**WHAT IS EXPECTED**. Say how many lines in the following data hold the word "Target". Write nothing but that number.

**Items listed in a dataset**.

::::

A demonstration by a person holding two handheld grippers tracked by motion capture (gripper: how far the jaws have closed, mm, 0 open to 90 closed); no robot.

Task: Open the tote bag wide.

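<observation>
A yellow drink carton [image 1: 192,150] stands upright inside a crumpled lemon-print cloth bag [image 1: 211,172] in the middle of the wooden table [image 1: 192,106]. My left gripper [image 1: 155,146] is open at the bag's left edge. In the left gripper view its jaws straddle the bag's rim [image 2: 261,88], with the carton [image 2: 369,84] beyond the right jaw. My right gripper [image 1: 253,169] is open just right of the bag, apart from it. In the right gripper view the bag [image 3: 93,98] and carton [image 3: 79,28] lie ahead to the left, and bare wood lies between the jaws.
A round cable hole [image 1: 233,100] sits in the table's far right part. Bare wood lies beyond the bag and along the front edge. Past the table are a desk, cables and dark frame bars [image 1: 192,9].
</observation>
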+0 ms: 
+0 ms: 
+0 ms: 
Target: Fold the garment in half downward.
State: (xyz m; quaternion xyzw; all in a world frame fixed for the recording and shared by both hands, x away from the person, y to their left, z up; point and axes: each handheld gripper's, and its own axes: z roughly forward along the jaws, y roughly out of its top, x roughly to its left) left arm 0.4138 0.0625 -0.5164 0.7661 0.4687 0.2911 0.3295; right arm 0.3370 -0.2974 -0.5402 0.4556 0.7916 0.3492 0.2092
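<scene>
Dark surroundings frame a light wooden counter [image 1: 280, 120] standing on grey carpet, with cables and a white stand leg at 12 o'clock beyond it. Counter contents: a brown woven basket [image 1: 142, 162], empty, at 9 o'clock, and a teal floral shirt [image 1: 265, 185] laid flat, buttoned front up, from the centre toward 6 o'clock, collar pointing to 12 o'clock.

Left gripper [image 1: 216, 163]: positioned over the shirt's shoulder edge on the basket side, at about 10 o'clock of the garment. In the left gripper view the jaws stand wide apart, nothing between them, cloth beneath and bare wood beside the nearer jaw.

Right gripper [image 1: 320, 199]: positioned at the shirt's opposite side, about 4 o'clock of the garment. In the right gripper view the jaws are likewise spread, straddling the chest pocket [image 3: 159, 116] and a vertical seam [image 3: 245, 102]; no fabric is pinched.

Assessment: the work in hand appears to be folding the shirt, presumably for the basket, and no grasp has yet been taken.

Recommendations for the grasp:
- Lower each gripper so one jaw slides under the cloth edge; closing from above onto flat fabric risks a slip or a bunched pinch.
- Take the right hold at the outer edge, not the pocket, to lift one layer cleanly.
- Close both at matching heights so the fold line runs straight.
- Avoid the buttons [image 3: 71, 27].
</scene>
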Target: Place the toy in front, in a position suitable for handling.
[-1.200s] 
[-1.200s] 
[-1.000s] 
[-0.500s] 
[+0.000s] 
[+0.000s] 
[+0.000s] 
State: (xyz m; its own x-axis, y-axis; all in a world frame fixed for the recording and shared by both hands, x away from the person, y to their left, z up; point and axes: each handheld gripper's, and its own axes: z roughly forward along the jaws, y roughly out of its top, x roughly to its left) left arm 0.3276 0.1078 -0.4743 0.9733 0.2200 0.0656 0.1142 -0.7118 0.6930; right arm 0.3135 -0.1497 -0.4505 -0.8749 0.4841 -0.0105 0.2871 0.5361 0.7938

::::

**FINISHED TASK**. 2